> [Exercise instructions] Start with the first line of the records below. Output each line exactly, ending with the one that contains "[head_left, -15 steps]".
(Extracted material Opens)
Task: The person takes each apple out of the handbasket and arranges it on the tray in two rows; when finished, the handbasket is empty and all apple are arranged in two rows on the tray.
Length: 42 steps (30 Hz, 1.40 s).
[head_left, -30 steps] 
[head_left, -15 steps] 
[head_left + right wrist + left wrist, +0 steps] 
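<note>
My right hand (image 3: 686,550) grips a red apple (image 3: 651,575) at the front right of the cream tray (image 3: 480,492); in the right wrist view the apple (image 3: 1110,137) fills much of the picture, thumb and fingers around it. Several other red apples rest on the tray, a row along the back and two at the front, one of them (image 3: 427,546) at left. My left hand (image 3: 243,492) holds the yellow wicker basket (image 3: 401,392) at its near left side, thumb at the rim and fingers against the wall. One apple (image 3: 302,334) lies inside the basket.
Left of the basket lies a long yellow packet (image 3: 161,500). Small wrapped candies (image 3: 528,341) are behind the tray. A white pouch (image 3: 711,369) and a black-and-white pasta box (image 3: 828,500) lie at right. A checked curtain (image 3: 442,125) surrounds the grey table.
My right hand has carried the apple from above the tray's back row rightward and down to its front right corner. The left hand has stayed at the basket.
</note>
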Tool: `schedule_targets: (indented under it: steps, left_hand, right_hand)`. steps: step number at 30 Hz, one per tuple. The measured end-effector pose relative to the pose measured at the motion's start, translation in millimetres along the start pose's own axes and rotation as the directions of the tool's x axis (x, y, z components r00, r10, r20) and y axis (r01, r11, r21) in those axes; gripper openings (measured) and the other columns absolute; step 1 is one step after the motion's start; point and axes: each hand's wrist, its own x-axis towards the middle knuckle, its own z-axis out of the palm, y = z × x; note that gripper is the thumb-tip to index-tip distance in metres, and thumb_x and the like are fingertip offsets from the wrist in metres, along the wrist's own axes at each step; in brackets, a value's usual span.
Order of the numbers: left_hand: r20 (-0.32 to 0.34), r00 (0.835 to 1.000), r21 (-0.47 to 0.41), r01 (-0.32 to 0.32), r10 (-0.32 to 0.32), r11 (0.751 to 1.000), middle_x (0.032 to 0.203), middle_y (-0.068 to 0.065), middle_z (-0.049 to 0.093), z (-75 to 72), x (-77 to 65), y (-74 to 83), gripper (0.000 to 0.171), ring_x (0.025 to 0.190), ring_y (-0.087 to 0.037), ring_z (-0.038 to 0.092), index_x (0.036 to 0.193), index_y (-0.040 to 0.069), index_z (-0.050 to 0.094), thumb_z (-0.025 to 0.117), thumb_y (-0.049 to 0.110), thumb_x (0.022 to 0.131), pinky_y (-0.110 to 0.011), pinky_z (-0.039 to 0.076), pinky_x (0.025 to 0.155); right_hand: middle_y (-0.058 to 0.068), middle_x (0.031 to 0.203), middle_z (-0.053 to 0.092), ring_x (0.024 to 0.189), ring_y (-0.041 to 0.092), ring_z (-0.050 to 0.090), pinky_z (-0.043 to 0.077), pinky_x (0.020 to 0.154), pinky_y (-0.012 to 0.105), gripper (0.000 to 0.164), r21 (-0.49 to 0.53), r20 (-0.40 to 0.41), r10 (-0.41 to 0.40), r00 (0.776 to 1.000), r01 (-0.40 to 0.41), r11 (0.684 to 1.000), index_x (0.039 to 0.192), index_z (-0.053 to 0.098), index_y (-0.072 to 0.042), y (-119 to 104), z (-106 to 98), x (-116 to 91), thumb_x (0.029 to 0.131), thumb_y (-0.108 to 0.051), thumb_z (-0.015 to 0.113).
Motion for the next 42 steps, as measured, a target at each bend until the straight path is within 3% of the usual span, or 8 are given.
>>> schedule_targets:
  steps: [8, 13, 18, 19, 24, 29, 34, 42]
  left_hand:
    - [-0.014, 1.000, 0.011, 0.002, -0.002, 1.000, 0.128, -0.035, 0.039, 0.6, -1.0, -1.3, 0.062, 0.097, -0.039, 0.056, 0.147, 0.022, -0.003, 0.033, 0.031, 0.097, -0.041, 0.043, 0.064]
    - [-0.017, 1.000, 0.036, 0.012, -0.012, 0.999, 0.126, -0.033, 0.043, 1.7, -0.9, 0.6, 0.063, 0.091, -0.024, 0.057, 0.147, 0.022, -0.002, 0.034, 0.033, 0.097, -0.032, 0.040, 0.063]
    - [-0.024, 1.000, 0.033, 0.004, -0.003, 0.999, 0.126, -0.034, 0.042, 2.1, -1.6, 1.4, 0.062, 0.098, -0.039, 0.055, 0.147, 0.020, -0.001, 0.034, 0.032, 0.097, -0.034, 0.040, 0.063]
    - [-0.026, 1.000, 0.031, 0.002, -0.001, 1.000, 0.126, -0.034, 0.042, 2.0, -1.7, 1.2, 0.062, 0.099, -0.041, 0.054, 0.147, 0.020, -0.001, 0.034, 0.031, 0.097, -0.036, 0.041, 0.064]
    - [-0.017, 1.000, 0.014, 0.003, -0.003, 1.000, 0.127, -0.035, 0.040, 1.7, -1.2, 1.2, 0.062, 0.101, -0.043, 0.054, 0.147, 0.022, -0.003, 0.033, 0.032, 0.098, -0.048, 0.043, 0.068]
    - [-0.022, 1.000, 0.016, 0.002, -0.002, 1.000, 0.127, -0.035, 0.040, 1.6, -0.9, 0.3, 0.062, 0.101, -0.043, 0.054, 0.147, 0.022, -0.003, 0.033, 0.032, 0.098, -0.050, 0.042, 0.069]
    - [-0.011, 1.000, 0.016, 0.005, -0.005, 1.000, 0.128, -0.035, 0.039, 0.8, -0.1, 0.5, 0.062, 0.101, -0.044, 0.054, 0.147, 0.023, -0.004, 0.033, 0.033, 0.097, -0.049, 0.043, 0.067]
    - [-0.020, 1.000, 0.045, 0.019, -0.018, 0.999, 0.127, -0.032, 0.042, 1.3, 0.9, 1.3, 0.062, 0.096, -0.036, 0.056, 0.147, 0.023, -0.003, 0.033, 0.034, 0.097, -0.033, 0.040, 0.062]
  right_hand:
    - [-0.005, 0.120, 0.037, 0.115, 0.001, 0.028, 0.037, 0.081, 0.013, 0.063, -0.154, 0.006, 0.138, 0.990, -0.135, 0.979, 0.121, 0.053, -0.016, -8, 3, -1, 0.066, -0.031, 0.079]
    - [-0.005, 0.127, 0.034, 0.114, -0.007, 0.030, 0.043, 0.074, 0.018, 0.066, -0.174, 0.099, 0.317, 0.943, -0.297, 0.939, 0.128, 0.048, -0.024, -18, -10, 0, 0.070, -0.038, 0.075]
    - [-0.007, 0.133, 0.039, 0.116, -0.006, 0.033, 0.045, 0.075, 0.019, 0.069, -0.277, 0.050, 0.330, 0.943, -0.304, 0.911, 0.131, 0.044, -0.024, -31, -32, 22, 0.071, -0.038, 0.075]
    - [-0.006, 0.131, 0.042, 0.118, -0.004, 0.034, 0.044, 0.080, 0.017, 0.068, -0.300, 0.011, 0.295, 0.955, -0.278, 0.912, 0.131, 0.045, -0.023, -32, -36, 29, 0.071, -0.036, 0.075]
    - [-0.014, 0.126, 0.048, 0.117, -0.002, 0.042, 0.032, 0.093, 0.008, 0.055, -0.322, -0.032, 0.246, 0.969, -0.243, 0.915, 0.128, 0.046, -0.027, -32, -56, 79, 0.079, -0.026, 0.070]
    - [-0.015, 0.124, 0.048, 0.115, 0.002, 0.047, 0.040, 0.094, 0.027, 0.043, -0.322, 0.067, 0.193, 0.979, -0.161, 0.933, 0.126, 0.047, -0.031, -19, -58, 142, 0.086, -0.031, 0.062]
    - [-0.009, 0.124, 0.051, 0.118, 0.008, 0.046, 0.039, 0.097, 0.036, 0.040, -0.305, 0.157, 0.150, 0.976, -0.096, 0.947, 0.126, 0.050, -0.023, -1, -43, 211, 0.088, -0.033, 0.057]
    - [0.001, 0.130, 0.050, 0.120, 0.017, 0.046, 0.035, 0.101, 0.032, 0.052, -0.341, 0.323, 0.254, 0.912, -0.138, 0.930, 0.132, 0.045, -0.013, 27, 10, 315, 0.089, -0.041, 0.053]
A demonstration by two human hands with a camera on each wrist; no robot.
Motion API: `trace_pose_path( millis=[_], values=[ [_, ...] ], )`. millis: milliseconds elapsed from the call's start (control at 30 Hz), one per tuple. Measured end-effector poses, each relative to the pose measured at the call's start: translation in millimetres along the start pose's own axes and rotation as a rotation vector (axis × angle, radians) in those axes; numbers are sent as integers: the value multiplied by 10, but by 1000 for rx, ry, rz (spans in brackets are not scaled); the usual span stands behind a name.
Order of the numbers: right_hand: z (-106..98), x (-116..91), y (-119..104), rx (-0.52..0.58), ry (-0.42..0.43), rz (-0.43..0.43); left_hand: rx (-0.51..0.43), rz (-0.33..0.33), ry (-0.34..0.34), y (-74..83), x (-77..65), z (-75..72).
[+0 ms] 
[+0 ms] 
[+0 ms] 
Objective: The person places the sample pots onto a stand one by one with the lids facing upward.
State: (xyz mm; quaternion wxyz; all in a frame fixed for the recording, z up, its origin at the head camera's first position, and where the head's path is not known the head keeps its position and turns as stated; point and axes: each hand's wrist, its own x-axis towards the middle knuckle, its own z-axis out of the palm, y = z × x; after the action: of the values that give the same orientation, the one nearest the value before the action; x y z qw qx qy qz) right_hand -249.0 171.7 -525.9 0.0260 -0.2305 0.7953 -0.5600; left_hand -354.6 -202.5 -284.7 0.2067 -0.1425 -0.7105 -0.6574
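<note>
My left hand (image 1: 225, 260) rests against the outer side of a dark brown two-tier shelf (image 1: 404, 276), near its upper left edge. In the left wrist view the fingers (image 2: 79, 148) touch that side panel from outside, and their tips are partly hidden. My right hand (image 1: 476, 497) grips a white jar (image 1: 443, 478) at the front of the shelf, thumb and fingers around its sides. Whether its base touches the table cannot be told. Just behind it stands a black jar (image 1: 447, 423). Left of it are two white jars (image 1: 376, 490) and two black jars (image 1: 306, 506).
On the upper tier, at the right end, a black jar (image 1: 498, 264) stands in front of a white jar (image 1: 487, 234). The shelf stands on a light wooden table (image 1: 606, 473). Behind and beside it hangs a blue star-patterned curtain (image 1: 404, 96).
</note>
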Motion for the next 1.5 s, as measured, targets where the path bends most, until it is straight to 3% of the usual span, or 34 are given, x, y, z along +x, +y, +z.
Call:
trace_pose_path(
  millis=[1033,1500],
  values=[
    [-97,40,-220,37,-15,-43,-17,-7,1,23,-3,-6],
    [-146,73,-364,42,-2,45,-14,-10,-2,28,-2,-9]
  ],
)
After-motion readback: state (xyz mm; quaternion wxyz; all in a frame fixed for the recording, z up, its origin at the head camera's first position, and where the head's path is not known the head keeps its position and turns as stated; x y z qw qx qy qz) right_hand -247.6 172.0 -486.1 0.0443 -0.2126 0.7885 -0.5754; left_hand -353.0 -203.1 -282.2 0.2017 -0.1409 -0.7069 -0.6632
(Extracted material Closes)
> [Task output]
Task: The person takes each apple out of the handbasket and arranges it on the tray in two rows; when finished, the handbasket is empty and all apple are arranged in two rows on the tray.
Length: 42 steps (30 Hz, 1.40 s).
[head_left, -30 steps] 
[head_left, -15 steps] 

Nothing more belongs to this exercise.